Скульпт поднял брови, едва заметная улыбка появилась на его губах. Первый раз я увидела его улыбку. С той ночи, когда он смеялся надо мной, он был все время серьезным. Скульпт был тихим парнем, молчаливым и не показывал свои эмоции. Будто он прятался за своей нахмуренностью. Но, увидев эту улыбку, я так возбудилась, клянусь, почувствовала чертову влажность между ног.
На его правый глаз упала прядь каштановых волос, мне захотелось убрать ее и запустить пальцы в его густые волосы. Я называла его прическу: «сексуальная прическа из кровати», потому что он всегда выглядел так, словно ему их хорошенько взъерошили. Может, так и было. Боже, сколько женщин касались его волос? Странная тяжесть появилась в груди от этой мысли. Ревность? Черт, у меня не было прав ревновать. Скульпт никогда не заинтересуется мной. О чем я вообще думала?
— Эмили?
Я знала, если он поцелует меня этими идеальными губами, это будет самый невероятный опыт в моей жизни. Хорошо, мне было только двадцать, меня уже целовали парни, но, думаю, что лучше Скульпта никто не целуется. Не то чтобы он хотел поцеловать меня. Когда он выходил на ринг и женщины кричали «Скульпт», то он мог заполучить любую, какую только пожелает. В частности, блондинок, похожих на ту, которую я видела, но ничего общего со мной. Они были ребрышками, а я свиной отбивной.
— Лего-домик.
Я вздрогнула от его слов.
— Что?
— Ты слишком много думаешь.
— И? У меня много мыслей. И при чем тут Лего?
Его темные глаза сощурились.
— Ты выстраиваешь разноцветную стену у себя в голове.
Он был прав. Я знала, что была не из лиги Скульпта, но не могла остановиться и представляла, как он снова и снова заваливает меня на задницу. Так как мы проводили по два-три часа в неделю вместе, я думала, что переболею этим увлечением, но не смогла. Становилось только хуже, потому что после занятий мы шли есть мороженное; ели свои рожки, сидя на бордюре, возле его байка, и он писал мне каждый день. Я, правда, не понимала, почему он мне писал, может, просто проверял, и это злило меня, потому что от каждого звука телефона мое сердце едва не выпрыгивало из груди.
— Я сделал тебе больно?
Я помотала головой и посмотрела ему в глаза. Он смотрел на меня с прищуром, его глаза были темными, потому что он все еще был немного зол, брови нахмурены. И эти его великолепные ресницы, черные и немного длинноватые для парня, но они ему шли. Не удивительно, что я не могла сконцентрироваться. Он был основным отвлечением.
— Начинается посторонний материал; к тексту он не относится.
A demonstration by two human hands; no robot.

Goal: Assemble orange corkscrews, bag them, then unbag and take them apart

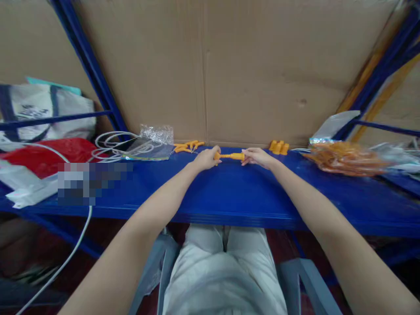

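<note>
Both hands hold one yellow-orange piece [231, 155] with a ribbed middle and a thicker right part, lying level just over the blue shelf. My left hand [207, 159] is closed around its left end, which partly shows past the fingers. Its right end is pinched between the thumb and fingers of my right hand [257, 157]. What exact kind of object it is I cannot make out. Left of my left hand lie several yellow-orange pieces with small chains [188, 146]. Beyond my right hand stands a small group of yellow-orange blocks [278, 147].
A clear plastic packet [152, 146] and coiled white cable [110, 144] lie at left, near a red bag [65, 151] and white power strip [33, 188]. Orange plastic bags [348, 158] are heaped right. Cardboard [246, 74] backs the blue shelf [236, 197]; blue posts [92, 70] flank it.
</note>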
— Ты должна сосредоточиться. — Он обхватил мой подбородок большим и указательным пальцами. — Ты должна быть на шоппинге, а не торчать здесь со мной на грязной заброшенной конюшне.
Я выбрала место на окраине Торонто. Часто приезжала сюда, когда мне удавалось стащить машину Мэтта, сидела на холме позади конюшни и наблюдала за лошадьми. Я приезжала сюда два года подряд, стадо выросло до тридцати двух лошадей, большинство из них выглядели как скаковые: пегие с белыми гривами, чисто пегие, и моя любимая — аппалузская, как дикий мустанг.
К тому же, я предпочту грязную конюшню любому шоппингу. Когда Кэт удавалось затащить меня с собой в торговый центр, то мне казалось, будто меня медленно волокли голой по гравию в жаркий день. Чистая пытка! Она перемеряла все, затем думала, что ей подошло, а что нет; подходит ей эта цена или нет; нужно ли ей это вообще. Но чаще всего, вещь оправлялась на место после пятнадцатиминутных раздумий.
Я чувствовала себя достаточно уверенно с движениями самозащиты, которым обучил меня Скульпт, хоть и он уложил меня в сотый раз на пол, даже не моргнув. Больно. Я была вся в синяках в доказательство. Но если какой-то парень снова нападет на меня, я хотя бы знала, как защитить себя вместо того, чтобы дрожать как осиновый лист.
Его большой палец поглаживал мой подбородок. Клянусь, он и не догадывался, насколько приятны были эти движения. Но мое тело знало, чувствовало, и это бесило меня. Я ненавидела то, что он делал со мной. Теряла контроль, и он совершенно не догадывался, как пылали мои внутренности, учащался пульс, кожа покалывала от напряжения.
В последний раз, когда мы ели мороженое после тренировки, капелька ванильного мороженого вытекла из уголка моих губ. Скульпт аккуратно вытер ее подушечкой большого пальца, прежде чем я успела воспользоваться салфеткой. Он продолжил есть свой рожок, а я пыталась восстановиться от его интимного жеста. Единственным спасением было лишь то, что Скульпт, казалось, не заметил моей реакции.